The wavelength of the irradiated light is preferably 300 to 400 nm. The irradiation time of the light depends on the irradiation intensity, about 1 to 60 minutes are preferred, about 1 to 30 minutes at a low irradiation intensity of about 1μW ^/ cm ² ~10mW ^/ cm 2 is particularly preferred.

  In addition, you may perform a 2nd light irradiation process further after this light irradiation process (1st light irradiation process). That is, the solution containing the reaction product is diluted with an alcohol, preferably an alcohol solution of the above monomer. As the alcohol, methanol or ethanol, particularly methanol is preferable.
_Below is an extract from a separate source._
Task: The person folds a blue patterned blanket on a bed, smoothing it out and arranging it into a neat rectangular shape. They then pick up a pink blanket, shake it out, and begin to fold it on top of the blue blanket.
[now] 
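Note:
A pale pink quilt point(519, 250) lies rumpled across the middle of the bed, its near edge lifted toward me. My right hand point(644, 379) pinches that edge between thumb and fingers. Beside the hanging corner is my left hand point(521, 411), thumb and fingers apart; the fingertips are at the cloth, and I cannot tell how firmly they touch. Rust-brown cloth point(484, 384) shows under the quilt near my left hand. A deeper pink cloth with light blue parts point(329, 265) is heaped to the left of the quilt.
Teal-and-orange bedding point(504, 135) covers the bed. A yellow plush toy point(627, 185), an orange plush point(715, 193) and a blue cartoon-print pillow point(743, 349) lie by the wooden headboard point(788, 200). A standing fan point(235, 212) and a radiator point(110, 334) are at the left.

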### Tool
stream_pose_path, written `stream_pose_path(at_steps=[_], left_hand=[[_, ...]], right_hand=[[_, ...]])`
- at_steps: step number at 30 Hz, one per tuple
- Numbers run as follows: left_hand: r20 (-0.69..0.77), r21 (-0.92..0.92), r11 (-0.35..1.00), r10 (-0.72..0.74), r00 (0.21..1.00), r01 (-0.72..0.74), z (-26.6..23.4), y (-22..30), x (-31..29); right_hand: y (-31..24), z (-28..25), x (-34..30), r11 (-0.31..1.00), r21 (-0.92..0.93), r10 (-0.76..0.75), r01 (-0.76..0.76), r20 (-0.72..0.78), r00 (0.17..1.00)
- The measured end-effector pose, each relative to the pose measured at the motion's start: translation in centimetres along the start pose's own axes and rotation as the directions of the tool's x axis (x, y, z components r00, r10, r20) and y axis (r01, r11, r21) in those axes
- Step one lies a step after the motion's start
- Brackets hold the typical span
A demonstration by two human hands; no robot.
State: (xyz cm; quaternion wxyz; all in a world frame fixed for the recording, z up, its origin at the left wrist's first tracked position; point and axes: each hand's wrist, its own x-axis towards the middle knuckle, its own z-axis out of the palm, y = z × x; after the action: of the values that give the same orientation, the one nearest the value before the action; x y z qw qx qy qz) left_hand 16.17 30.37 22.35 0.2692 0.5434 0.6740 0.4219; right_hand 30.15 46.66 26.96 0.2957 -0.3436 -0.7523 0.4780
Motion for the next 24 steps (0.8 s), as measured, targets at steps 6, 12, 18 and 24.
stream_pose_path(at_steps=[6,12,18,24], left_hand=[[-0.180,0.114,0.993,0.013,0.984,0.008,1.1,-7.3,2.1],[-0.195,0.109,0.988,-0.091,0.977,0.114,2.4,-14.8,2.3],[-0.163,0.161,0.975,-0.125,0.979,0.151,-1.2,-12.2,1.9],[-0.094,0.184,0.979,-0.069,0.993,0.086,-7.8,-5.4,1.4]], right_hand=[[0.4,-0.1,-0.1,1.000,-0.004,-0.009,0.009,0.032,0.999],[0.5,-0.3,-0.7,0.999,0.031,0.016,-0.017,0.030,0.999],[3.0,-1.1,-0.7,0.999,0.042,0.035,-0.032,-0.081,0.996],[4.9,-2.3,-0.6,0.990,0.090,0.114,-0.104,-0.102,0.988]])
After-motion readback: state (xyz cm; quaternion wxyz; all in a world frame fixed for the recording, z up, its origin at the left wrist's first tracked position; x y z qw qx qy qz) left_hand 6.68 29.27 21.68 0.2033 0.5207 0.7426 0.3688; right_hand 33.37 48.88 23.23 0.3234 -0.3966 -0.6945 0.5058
The monomer concentration in the alcohol solution is preferably about 100 mM to 5 M as the final concentration.

  It is preferable to add 5 to 500 parts by volume of the alcohol solution to 1 part by volume of the reaction product-containing liquid from the first light irradiation step.

  The diluted solution thus diluted with the alcohol solution is subjected to the second light irradiation step, and the monomer is further polymerized with respect to the reaction product. In this case, any irradiation light source may be used as long as it includes light having a wavelength of 240 to 400 nm. For example, a low-pressure mercury lamp or a high-pressure mercury lamp can be used. The light irradiation time is preferably about 10 minutes to 120 minutes.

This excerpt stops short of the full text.